Answer with a single number stating how many lines of the entries below include the string "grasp".

===== EXTRACTED INFORMATION =====

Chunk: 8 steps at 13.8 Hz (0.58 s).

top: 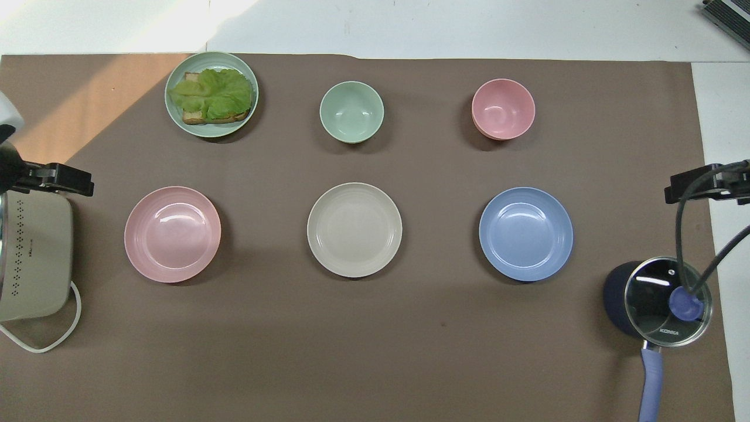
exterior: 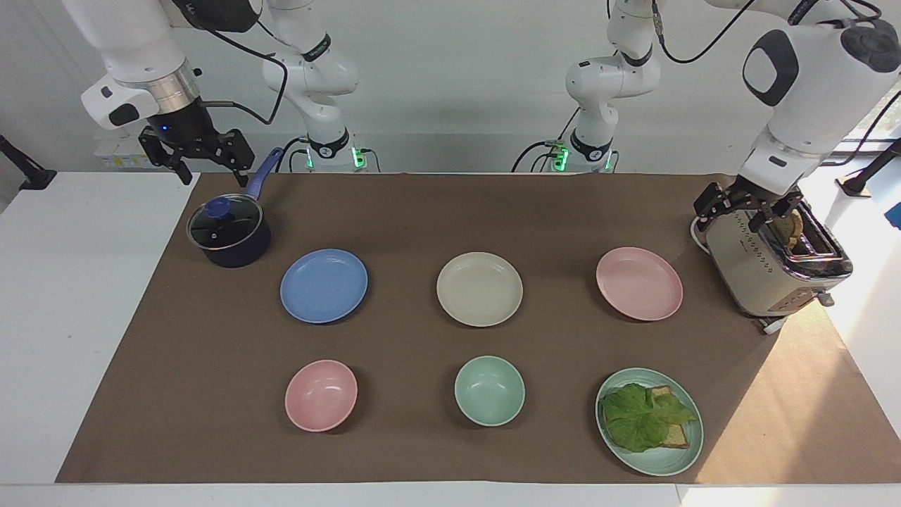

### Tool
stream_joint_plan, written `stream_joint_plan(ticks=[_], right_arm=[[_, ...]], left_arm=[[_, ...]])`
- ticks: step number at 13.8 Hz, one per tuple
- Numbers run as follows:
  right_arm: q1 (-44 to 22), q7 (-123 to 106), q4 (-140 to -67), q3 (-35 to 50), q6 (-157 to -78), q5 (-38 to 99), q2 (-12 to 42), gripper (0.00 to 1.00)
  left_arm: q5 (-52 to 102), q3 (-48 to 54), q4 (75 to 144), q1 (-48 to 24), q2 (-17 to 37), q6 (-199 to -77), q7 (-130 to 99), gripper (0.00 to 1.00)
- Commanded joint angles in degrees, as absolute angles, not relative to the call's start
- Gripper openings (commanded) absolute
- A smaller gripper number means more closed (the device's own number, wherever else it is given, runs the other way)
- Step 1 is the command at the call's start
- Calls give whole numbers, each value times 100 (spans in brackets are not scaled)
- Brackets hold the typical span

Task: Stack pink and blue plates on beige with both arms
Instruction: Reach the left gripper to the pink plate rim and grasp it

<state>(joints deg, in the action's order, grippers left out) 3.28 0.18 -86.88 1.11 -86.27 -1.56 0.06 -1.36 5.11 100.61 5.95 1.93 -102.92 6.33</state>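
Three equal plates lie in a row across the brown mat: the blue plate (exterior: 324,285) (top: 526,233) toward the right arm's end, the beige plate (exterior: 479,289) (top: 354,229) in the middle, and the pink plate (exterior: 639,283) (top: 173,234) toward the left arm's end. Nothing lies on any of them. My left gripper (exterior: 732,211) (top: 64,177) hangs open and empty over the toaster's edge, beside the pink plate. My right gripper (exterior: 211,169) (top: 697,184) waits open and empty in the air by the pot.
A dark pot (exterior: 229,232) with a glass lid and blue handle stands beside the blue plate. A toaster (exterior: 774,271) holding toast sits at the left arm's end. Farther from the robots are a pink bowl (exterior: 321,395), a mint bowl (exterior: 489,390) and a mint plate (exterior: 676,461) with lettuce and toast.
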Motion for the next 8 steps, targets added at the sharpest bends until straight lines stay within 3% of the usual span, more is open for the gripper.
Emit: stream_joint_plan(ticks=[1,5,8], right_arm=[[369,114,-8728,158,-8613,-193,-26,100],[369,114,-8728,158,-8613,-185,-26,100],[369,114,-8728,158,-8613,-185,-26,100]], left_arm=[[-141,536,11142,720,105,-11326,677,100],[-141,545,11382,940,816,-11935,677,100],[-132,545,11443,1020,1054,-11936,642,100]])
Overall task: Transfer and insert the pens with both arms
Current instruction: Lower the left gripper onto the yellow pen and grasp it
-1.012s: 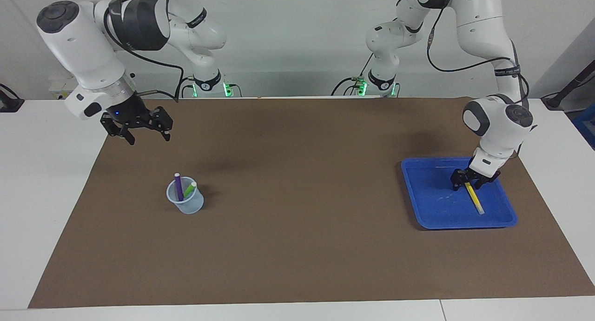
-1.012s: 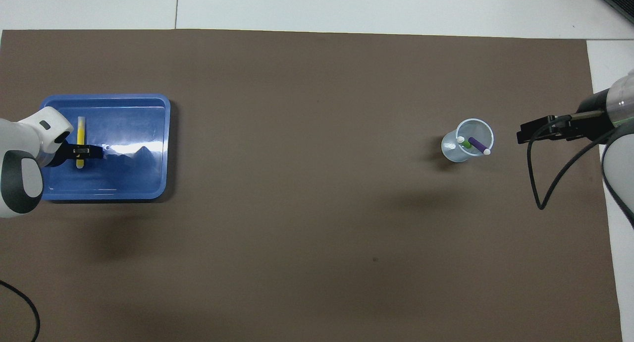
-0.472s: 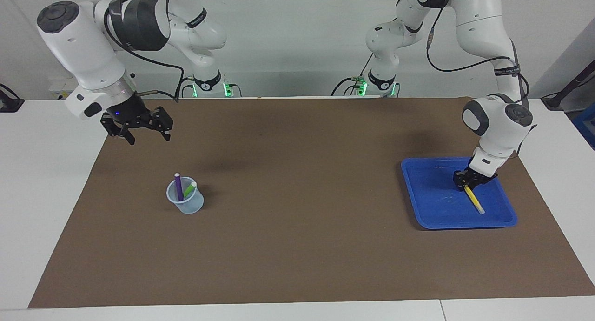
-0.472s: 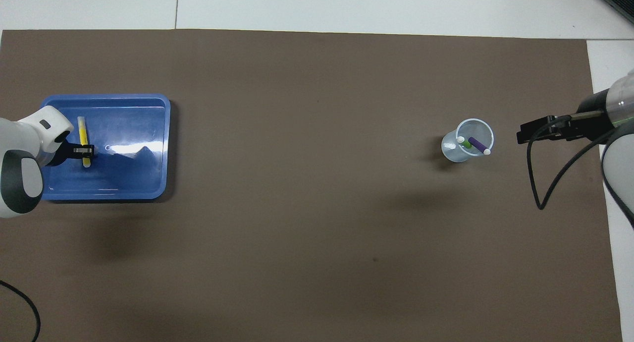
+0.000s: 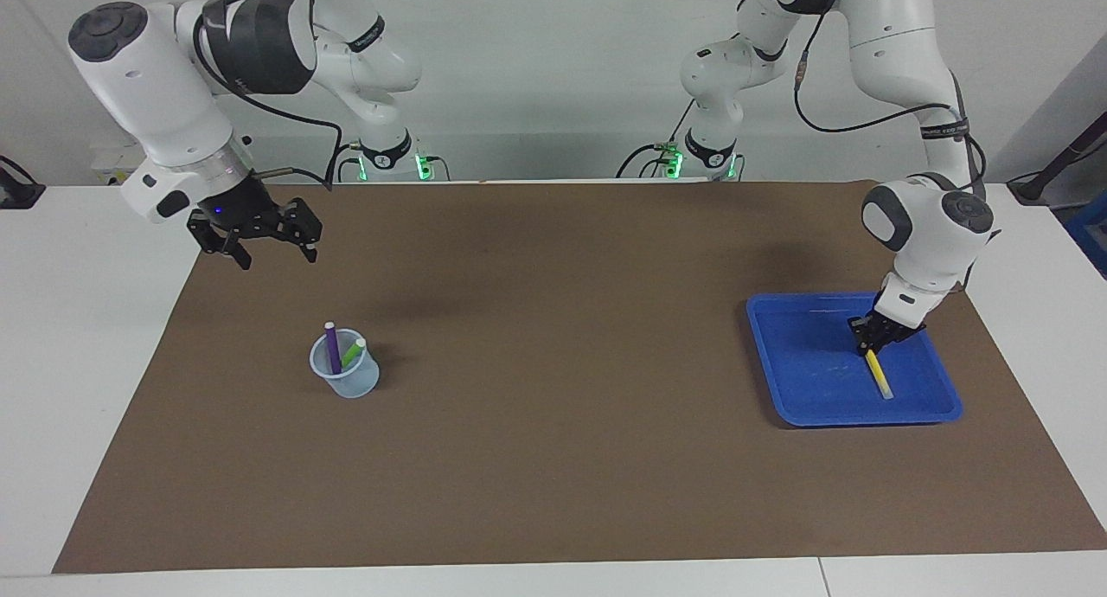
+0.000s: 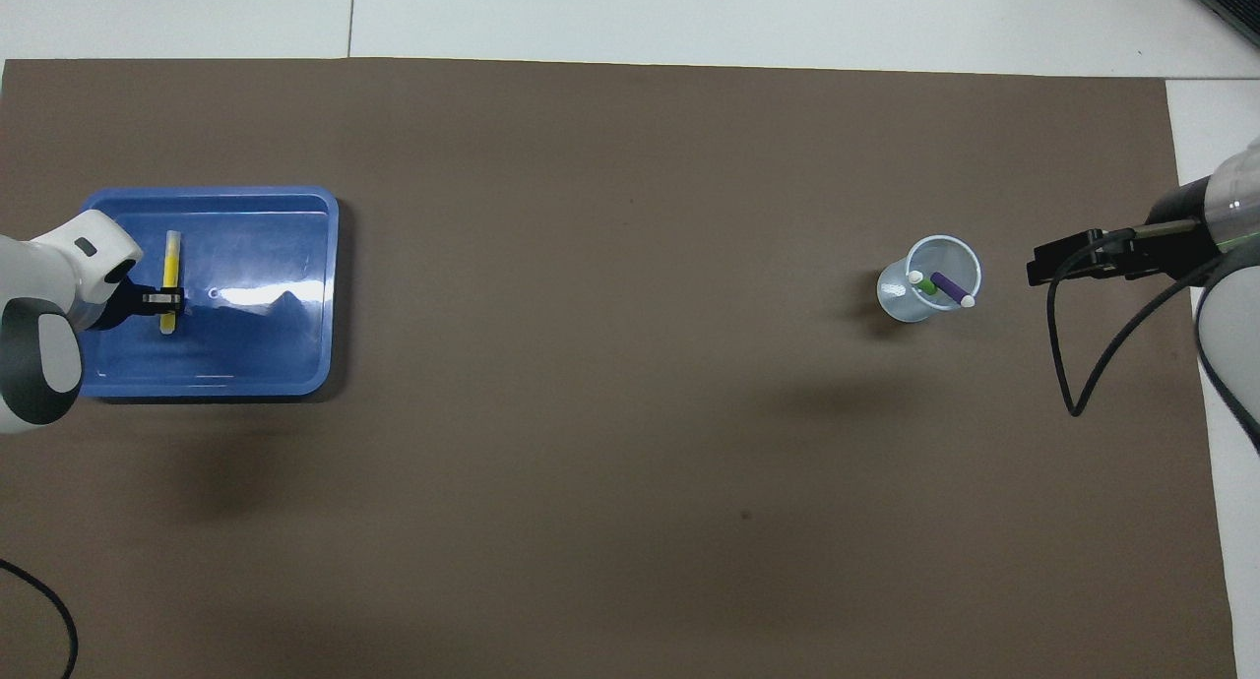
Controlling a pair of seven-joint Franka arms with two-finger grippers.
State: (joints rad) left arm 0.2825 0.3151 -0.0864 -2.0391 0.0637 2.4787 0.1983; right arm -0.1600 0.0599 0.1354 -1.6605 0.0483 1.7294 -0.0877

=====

= RESULT =
2